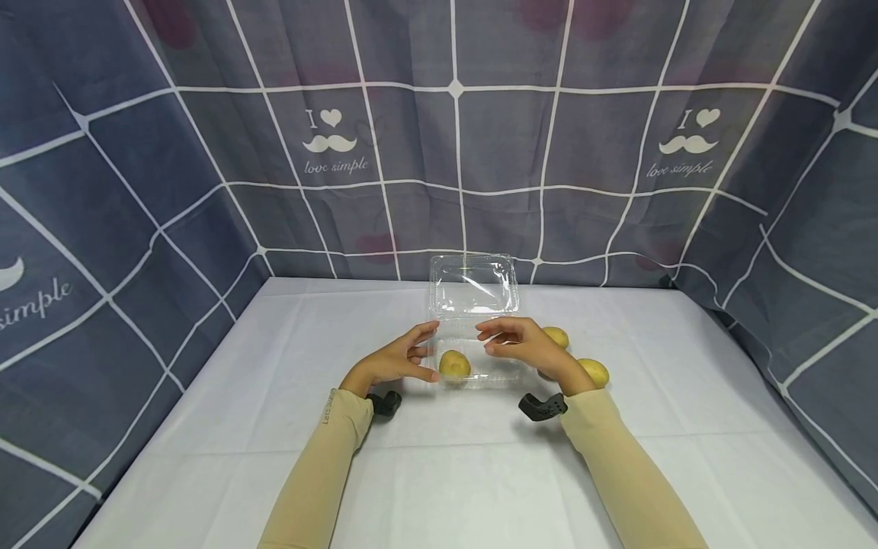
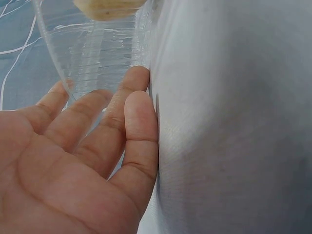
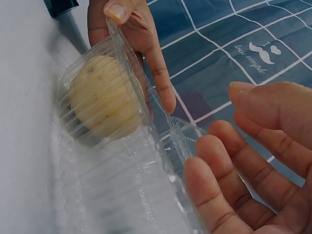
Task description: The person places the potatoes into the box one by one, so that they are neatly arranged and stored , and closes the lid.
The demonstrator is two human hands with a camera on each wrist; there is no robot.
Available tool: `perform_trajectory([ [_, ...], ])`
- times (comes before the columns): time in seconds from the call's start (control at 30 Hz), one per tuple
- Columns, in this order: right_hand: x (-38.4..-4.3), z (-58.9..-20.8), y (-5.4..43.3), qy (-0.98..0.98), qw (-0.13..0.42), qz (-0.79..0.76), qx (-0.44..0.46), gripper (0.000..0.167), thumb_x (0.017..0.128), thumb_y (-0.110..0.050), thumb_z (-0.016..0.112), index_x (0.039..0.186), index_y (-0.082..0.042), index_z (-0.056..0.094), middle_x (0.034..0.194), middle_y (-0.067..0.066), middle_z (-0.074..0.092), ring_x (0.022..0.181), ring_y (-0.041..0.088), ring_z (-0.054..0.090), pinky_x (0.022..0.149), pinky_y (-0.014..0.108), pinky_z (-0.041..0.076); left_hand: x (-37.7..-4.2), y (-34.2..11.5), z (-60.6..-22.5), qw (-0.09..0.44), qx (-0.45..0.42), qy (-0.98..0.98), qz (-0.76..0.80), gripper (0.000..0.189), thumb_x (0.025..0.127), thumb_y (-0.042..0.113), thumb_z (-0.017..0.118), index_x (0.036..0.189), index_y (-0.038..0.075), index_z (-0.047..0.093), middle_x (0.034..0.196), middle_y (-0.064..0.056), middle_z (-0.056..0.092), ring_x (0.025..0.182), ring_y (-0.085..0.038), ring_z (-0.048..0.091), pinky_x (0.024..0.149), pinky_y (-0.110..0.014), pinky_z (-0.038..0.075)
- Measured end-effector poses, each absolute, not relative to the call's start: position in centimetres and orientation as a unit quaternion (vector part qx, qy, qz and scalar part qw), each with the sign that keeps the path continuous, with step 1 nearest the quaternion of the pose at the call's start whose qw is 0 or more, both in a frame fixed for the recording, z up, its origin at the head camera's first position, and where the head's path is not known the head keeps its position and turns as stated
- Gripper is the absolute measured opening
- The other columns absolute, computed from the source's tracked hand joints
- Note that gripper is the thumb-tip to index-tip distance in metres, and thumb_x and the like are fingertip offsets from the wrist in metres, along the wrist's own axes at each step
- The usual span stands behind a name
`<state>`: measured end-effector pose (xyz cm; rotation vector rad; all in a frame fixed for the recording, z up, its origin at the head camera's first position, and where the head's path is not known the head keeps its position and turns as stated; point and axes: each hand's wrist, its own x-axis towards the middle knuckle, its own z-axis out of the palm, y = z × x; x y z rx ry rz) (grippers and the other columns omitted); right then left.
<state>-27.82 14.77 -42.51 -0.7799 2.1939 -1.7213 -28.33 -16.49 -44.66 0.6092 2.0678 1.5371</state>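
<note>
A clear plastic clamshell box [image 1: 490, 374] stands on the table with its lid [image 1: 473, 286] raised at the back. One potato [image 1: 455, 365] lies in its left front corner and shows through the ribbed wall in the right wrist view. My left hand [image 1: 401, 358] is at the box's left side, fingers nearly straight along the wall; its thumb [image 3: 117, 12] is at the rim. Over the right part of the box hovers my right hand [image 1: 524, 343], fingers loosely bent and apart, nothing between them.
Two more potatoes, one farther back [image 1: 557, 336] and one nearer [image 1: 594, 373], lie right of the box, partly behind my right hand and wrist. A white cloth [image 1: 466, 488] covers the table. Dark gridded curtains [image 1: 411, 137] enclose the back and sides.
</note>
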Motion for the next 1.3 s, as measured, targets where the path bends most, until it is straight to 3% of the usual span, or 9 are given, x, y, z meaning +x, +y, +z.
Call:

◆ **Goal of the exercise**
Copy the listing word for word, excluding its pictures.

◆ **Result**
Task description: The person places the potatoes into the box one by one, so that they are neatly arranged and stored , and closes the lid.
The demonstrator is two human hands with a camera on each wrist; there is no robot.
Available tool: `perform_trajectory([ [_, ...], ])`
- times (comes before the columns): time in seconds from the call's start (control at 30 Hz), one per tuple
- Columns, in this order: right_hand: x (-38.4..-4.3), z (-58.9..-20.8), y (-5.4..43.3), qy (-0.98..0.98), qw (-0.13..0.42), qz (-0.79..0.76), qx (-0.44..0.46), gripper (0.000..0.167), thumb_x (0.017..0.128), thumb_y (-0.110..0.050), thumb_z (-0.016..0.112), index_x (0.039..0.186), index_y (-0.082..0.042), index_z (-0.056..0.094), middle_x (0.034..0.194), middle_y (-0.067..0.066), middle_z (-0.074..0.092), ring_x (0.022..0.181), ring_y (-0.041..0.088), ring_z (-0.054..0.090), pinky_x (0.022..0.149), pinky_y (-0.014..0.108), pinky_z (-0.041..0.076); left_hand: x (-37.7..-4.2), y (-34.2..11.5), z (-60.6..-22.5), qw (-0.09..0.44), qx (-0.45..0.42), qy (-0.98..0.98), qz (-0.76..0.80), gripper (0.000..0.189), thumb_x (0.025..0.127), thumb_y (-0.042..0.113), thumb_z (-0.017..0.118), index_x (0.036..0.189), index_y (-0.038..0.075), index_z (-0.047..0.093), middle_x (0.034..0.196), middle_y (-0.064..0.056), middle_z (-0.056..0.092), ring_x (0.025..0.182), ring_y (-0.085..0.038), ring_z (-0.048..0.091), pinky_x (0.024..0.149), pinky_y (-0.110..0.014), pinky_z (-0.038..0.075)
- Measured end-effector poses, each absolute, not relative to the call's start: position in centimetres and orientation as a unit quaternion (vector part qx, qy, qz and scalar part qw), each with the sign that keeps the path continuous, with step 1 nearest the quaternion of the pose at the call's start whose qw is 0 or more, both in a frame fixed for the recording, z up, its origin at the head camera's first position, and where the head's path is not known the head keeps its position and turns as stated
- Gripper is the absolute measured opening
- The other columns absolute, computed from the source's tracked hand joints
- Note that gripper is the thumb-tip to index-tip distance in metres, and thumb_x and the like are fingertip offsets from the wrist in metres, along the wrist's own axes at each step
- The usual span stands behind a name
`<state>`: measured end-effector pose (xyz cm; rotation vector rad; all in a frame fixed for the recording, z up, its origin at the head camera's first position, and where the head's path is not known the head keeps its position and turns as stated; point and axes: each hand's wrist, its own x-axis towards the middle knuckle, its own z-axis out of the palm, y = z × x; x y z rx ry rz) (grippers and the other columns omitted); right then left.
<state>-27.82 14.77 -42.51 -0.7799 2.1939 -1.7213 -28.33 -16.49 -44.66 0.6092 2.0678 1.5371</state>
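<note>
A clear plastic clamshell box [image 1: 490, 374] stands on the table with its lid [image 1: 473, 286] raised at the back. One potato [image 1: 455, 365] lies in its left front corner and shows through the ribbed wall in the right wrist view. My left hand [image 1: 401, 358] is at the box's left side, fingers nearly straight along the wall; its thumb [image 3: 117, 12] is at the rim. Over the right part of the box hovers my right hand [image 1: 524, 343], fingers loosely bent and apart, nothing between them.
Two more potatoes, one farther back [image 1: 557, 336] and one nearer [image 1: 594, 373], lie right of the box, partly behind my right hand and wrist. A white cloth [image 1: 466, 488] covers the table. Dark gridded curtains [image 1: 411, 137] enclose the back and sides.
</note>
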Motion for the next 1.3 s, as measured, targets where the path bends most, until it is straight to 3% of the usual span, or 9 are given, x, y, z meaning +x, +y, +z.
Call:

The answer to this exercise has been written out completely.